Suspendues dans les deux travées de la charpente du beffroi, les trois cloches sont actionnées par des moteurs depuis 1948. Elles marquent normalement tous les quarts d’heure par un, deux ou trois coups, et sonnent le nombre de coups de chaque heure pleine. Leurs sonneries à la volée étaient autrefois mises en mouvement par plusieurs sonneurs qui devaient monter près des cloches pour tirer les cordes. L’étroit et escarpé escalier en colimaçon est toujours le même pour accéder à leur espace. «Cette poutre a été datée de 1121 et l’autre ci-dessous de 1250», explique François Savary, chef de secteur du Service des bâtiments, pendant la montée.
Précautions prises
Conduite par l’entreprise Muff AG, spécialiste campanaire, soit travaillant dans tout ce qui est relatif aux cloches, cette phase d’entretien concerne spécifiquement le joug, la pièce de bois sur laquelle la cloche repose. «Il s’agit de restaurer les ferrures - qui sont les pièces de soutien, pour garantir la stabilité de la cloche - et de remplacer les roulements de pivots pour un vol plus fluide du joug», décrit le technicien Lionel Glassier. Des travaux estimés à 50’000 francs que Payerne finance par le biais de son budget, sans passer par un préavis.
La société Muff mène ces opérations dans ses ateliers sur les pièces payernoises. Il a fallu prendre bien des précautions pour descendre les cloches. Des poutrelles métalliques ont dû être ajoutées dans la charpente pour éviter de l’abîmer et répartir les poids. Personne ne sait quand une telle intervention a été effectuée pour la dernière fois.
«Les battants existants se sont créé une sorte de nid au point de frappe sur la panse, soit la partie la plus large de la cloche.»
Fondu par Pierre Guillet en 1603 à Romont (FR), le bourdon pèse plus de 3 tonnes.
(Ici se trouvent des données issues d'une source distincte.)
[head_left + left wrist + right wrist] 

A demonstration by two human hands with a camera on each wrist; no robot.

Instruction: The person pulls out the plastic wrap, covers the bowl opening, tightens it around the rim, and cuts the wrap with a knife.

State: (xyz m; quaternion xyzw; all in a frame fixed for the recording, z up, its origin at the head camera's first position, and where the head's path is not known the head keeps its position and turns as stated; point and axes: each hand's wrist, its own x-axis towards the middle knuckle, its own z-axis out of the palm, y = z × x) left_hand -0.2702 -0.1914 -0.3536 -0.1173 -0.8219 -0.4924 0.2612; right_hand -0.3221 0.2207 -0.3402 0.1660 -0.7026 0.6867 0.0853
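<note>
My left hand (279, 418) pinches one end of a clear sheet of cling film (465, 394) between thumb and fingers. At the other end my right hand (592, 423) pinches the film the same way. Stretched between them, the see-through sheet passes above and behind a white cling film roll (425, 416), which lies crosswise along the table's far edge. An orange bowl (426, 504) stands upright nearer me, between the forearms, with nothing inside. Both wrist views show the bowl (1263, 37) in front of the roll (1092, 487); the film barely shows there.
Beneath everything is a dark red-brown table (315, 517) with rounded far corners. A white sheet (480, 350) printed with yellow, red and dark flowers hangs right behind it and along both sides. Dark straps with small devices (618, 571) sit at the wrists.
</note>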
La cloche moyenne, dite de 11 heures, et la cloche du feu ou tocsin sont encore plus anciennes. Elles datent de 1577. Elles sont ornées de textes bibliques, dont un extrait du Psaume 95 sur la principale. Sur son vase, on trouve les noms des autorités communales d’alors, comme l’avoyer Josué Gachet (plus haut magistrat de Payerne), le banneret Jean Bondu (détenteur des sceaux et clés) et André Mestral, seigneur de Combremont. Le bourdon et le tocsin sonnent en si quand la cloche de 11 heures répond en ré. Têtes de lions, mascarons ou angelots ornent aussi ces pièces historiques.
Nouveau moteur
En 2022, une première phase d’entretien avait consisté en l’installation d’un nouveau moteur électronique pour un démarrage crescendo du système de balancier. «Une dernière étape devrait suivre avec le remplacement des battants pour améliorer le son. Les battants existants se sont créé une sorte de nid au point de frappe sur la panse, soit la partie la plus large de la cloche», reprend Lionel Glassier. Il en résulte un son agressif lors de la frappe.
Les cloches de l’abbatiale devraient reprendre du service mi-juillet, une fois les opérations actuelles terminées. Il s’agira alors de remettre les ferrures restaurées et de les équilibrer pour que le battant vole de façon droite et donc parfaitement perpendiculaire au joug. L’installation devrait ainsi être pérenne pour les générations futures.